Vail Mountain Marketing Director Adam Sutner said the collaboration with Ski Club Vail is just one more way to prove that Vail is a world class, internationally renowned ski resort.

It’s Ski Club Vail’s job to attract the ski teams to train at Vail, with Ski Club Vail renting the mountain and paying the operations costs throughout training, creating a mutual benefit for both Ski Club Vail and Vail Mountain.

“It allows us to bring luster on Vail before we’re even open,” Sutner said.

Sutner said last year was proof that the training facility is invaluable. When Loveland Ski Area and Arapahoe Basin were promoting their snowmaking and “white ribbon of death” runs open so early in the season, Vonn was training for the World Cup circuit and the Winter Olympics at Golden Peak.

“We put up videos showing Vonn running gates at Golden Peak,” Sutner said. “It’s how we try to keep ourselves on another plane than other ski resorts.”

The way training at Golden Peak will look this year will be similar.
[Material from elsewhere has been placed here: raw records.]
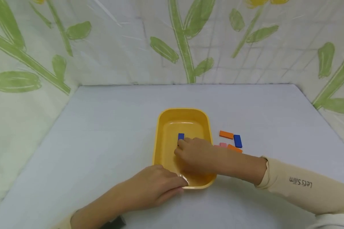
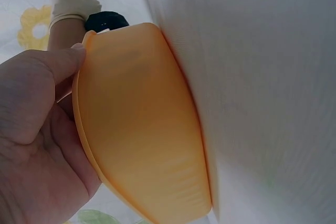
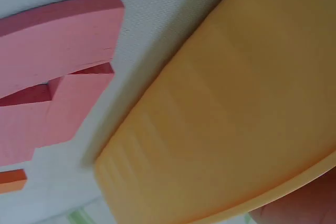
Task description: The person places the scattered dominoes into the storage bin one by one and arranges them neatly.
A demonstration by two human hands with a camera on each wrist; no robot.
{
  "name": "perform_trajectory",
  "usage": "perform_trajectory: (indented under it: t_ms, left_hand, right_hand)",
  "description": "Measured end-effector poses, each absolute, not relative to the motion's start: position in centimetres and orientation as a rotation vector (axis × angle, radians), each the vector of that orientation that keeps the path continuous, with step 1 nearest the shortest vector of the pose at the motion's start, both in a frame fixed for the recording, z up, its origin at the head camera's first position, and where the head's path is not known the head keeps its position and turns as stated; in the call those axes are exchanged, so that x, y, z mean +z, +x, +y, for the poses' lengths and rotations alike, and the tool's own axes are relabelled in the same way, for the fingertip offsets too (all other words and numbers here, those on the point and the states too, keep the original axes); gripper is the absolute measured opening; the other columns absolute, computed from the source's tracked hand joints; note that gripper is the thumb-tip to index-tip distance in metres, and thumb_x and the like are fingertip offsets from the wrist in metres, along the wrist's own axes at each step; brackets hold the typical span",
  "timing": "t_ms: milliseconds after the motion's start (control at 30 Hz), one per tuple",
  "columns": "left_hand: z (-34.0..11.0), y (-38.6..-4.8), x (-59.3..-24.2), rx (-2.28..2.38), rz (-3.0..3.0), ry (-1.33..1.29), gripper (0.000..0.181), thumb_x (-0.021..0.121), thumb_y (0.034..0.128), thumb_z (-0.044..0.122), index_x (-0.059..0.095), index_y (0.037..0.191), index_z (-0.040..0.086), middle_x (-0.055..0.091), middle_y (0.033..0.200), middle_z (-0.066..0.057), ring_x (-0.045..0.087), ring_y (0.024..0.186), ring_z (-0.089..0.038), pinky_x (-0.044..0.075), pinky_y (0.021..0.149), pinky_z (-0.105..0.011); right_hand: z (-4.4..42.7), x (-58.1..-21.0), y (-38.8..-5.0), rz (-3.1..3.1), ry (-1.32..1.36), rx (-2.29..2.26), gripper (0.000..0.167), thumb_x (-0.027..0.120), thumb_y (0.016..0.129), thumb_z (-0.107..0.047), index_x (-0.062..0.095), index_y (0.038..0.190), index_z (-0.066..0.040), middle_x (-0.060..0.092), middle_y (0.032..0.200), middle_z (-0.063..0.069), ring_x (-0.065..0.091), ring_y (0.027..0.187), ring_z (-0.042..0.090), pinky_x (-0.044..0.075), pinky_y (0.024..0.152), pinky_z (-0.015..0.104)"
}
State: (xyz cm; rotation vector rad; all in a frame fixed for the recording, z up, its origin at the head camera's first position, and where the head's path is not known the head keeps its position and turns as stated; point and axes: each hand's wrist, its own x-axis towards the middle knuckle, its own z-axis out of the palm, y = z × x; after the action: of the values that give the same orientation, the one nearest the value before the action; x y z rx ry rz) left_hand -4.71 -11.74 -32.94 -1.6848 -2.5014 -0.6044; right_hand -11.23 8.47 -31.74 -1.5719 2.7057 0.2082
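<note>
White tabletop (image 1: 103, 127), pale backdrop (image 1: 117, 54) behind and at both sides, green stems (image 1: 181, 41), broad leaves (image 1: 163, 49), faint glare.

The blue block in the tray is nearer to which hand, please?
The right. The right hand is inside the tray, at the near end of the blue block; the left hand is farther off, gripping the tray's near rim.

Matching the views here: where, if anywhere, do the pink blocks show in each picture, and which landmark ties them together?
Head: right of centre, small, peeking out just beyond the right forearm; pink blocks.
Left wrist: not in it.
Right wrist: large, upper left.
Shared landmark: the yellow tub, in all three views.
</note>
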Motion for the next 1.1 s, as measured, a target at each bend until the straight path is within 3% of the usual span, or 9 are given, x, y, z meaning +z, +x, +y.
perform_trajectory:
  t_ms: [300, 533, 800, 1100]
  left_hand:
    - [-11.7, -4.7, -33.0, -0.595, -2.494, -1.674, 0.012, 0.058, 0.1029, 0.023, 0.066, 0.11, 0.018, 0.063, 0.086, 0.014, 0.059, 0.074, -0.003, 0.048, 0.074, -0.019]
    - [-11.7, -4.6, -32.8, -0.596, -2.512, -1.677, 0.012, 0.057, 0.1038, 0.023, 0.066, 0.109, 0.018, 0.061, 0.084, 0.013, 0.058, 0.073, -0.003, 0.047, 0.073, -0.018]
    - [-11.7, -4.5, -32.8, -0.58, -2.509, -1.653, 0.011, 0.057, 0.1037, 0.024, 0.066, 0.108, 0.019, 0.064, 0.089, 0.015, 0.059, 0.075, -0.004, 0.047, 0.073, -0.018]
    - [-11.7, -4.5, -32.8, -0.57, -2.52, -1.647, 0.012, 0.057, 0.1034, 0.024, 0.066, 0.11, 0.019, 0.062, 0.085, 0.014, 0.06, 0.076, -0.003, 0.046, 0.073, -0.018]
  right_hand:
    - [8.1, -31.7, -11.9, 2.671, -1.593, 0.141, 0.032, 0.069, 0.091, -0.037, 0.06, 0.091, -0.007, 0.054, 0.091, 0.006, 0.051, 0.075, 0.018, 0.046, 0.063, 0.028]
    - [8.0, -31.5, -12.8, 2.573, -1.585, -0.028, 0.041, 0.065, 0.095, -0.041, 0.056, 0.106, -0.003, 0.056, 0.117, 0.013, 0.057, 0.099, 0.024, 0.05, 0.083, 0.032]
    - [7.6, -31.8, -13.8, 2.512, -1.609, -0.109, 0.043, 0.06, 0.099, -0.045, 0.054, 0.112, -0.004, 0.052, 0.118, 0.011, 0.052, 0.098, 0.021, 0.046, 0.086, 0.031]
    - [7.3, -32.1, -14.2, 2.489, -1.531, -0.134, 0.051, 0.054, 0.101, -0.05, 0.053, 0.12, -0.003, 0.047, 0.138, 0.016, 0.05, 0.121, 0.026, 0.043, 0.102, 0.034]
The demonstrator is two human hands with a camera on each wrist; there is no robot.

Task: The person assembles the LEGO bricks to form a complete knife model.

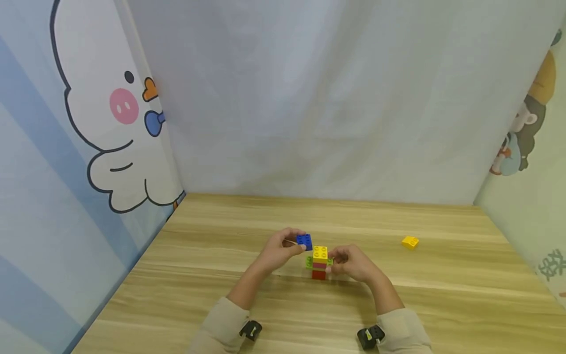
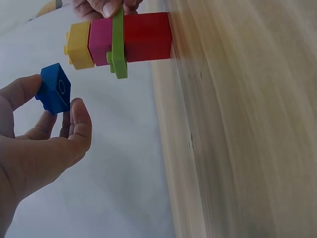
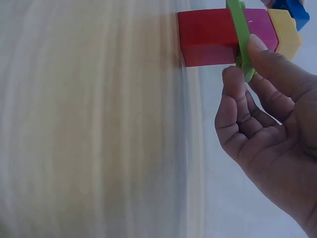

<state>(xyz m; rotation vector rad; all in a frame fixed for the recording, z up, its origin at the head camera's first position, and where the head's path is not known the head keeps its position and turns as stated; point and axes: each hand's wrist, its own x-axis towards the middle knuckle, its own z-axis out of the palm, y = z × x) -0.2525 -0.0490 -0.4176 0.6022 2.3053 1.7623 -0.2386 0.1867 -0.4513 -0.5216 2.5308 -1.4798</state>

Vonn will be the first U.S. Ski Team member to train there, with her first day on the hill to happen as early as next week.

Ski Club Vail leases space to the various teams every day, for three different sessions per day. The hill is broken down into many lanes, including downhill, Super G and slalom, for example.

There will also be a Nordic track at the bottom of the hill, and facilities in place for park, pipe and moguls.

The halfpipe won’t be complete, but there will be plenty of early season training for all sports, Cooper said.

Economic boost?

Cooper also suspects a lot of bookings to come in as the Birds of Prey World Cup event at Beaver Creek nears. He said there’s not a lot of training facilities available for racers at Beaver Creek, so he thinks they’ll train at Golden Peak leading up to Birds of Prey in early December.

“It’s one of those things, you build it and they will come,” Cooper said. “Because of the terrain at Golden Peak, we’ve essentially morphed into the premier fall training operation in the world.”

Cooper said there will be anywhere from 300 to 500 athletes and staff at Golden Peak every day. He thinks there will definitely be a positive economic impact in Vail, too.

The Manor Vail Lodge is already feeling some of that impact. The hotel is the host hotel for the U.S. Ski Team, as well as several international teams, and has substantially higher occupancy in November than in years past, said General Manager Bob McCleary.

“It’s a slow time of the year – we’re definitely happy to have the business,” McCleary said.

Cooper said the teams will be training every day from 7 a.m. to 4 p.m., as soon as weather allows the operation to fully open sometime by mid-November. He said the public is welcome to come out and watch training any day.

“The training program is going to look pretty exciting,” Cooper said.